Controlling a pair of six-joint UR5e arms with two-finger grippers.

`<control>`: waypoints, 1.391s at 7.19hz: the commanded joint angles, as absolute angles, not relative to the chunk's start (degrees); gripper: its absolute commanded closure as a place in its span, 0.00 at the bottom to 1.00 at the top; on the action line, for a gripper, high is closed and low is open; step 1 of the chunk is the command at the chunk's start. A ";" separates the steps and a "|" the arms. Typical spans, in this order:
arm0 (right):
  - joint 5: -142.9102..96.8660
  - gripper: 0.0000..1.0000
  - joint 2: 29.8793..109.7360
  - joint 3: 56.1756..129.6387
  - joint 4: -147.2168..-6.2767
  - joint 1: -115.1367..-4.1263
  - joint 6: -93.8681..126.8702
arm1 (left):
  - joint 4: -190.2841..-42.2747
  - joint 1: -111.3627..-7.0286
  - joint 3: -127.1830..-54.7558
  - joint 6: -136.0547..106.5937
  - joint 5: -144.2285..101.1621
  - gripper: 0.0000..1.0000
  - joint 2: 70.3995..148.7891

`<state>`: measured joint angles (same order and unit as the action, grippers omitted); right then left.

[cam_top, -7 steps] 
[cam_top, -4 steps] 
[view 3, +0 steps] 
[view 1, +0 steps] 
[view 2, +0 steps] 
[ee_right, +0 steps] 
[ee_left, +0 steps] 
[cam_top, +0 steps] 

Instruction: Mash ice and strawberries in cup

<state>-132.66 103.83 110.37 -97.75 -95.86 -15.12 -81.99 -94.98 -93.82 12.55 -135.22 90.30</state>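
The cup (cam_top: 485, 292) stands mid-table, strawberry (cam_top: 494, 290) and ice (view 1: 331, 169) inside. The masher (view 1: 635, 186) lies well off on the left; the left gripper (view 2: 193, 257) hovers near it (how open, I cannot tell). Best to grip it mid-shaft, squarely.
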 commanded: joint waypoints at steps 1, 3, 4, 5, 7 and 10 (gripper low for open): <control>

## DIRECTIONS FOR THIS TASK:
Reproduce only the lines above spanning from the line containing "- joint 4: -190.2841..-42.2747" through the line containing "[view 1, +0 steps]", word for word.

## RESPONSE:
  - joint 4: -190.2841..-42.2747
  - joint 1: -111.3627..-7.0286
  - joint 3: -127.1830..-54.7558
  - joint 6: -136.0547..106.5937
  - joint 5: -144.2285..101.1621
  - gripper: 0.0000..1.0000
  - joint 2: 70.3995..148.7891

`<state>`: measured joint angles (same order and unit as the action, grippers omitted); right then left.

[cam_top, -7 steps] 
[cam_top, -4 steps] 
[view 3, +0 steps] 
[view 1, +0 steps] 

No more output will be given.